WORK INSTRUCTIONS: Where a picture appears in the data below, exclude it; restate everything else word for word.

DATA SECTION:
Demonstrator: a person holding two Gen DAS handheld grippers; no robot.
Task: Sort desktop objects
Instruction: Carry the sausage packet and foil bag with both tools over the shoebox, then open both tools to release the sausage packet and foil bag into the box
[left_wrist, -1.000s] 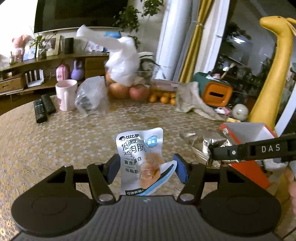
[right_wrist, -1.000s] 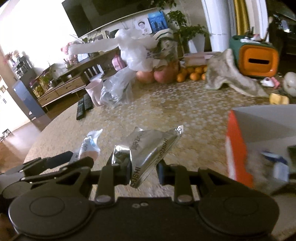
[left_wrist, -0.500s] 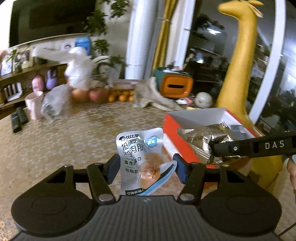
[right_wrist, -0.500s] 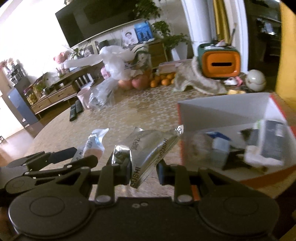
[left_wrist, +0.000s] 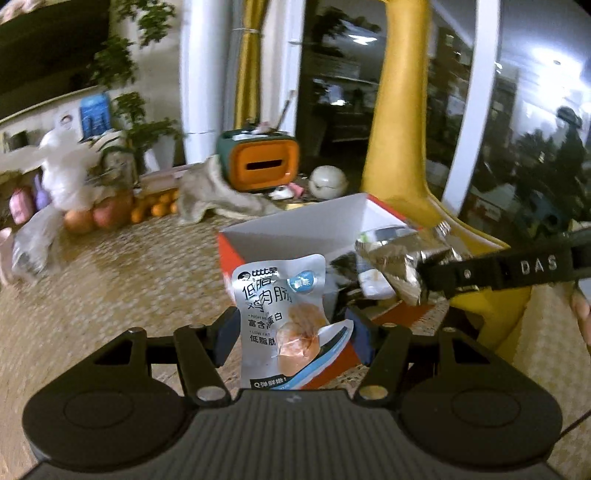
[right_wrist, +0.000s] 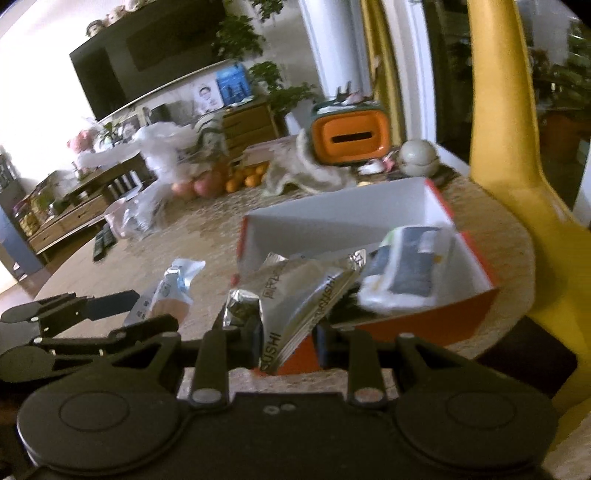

ANSWER TO THIS EXERCISE:
Demonstrator: a person holding two Gen DAS handheld grippers; no robot.
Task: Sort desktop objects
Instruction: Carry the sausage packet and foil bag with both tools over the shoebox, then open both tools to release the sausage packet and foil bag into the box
[left_wrist, -1.000s] 
[right_wrist, -1.000s] 
[left_wrist, -0.500s] 
[right_wrist, -0.500s] 
[left_wrist, +0.000s] 
[right_wrist, +0.000s] 

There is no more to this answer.